**Exercise details**
Your answer should be the lines of the data below that contain "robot".

Stored data below:

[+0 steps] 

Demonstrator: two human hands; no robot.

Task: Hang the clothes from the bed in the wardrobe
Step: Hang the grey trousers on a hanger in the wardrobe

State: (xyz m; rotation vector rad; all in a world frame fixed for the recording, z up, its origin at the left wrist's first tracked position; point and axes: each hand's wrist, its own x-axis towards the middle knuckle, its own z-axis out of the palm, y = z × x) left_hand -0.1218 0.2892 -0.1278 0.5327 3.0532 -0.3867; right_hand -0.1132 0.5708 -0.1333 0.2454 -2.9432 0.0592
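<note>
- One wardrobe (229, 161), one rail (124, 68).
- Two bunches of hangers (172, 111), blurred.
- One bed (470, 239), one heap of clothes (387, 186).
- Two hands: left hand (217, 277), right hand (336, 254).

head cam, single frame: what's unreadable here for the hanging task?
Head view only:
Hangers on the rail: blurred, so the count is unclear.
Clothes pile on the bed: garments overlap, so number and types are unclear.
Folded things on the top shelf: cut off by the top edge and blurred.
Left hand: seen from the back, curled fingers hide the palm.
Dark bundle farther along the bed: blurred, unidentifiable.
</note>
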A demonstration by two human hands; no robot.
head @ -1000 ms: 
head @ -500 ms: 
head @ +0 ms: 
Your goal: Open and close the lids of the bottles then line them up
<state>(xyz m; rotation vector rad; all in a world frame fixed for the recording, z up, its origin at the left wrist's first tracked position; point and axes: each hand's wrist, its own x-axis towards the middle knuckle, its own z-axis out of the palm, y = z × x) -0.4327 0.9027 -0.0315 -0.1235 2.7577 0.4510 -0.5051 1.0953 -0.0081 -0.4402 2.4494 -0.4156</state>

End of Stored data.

**Exercise solution**
Demonstrator: two human hands; no robot.
A demonstration by two human hands; no robot.

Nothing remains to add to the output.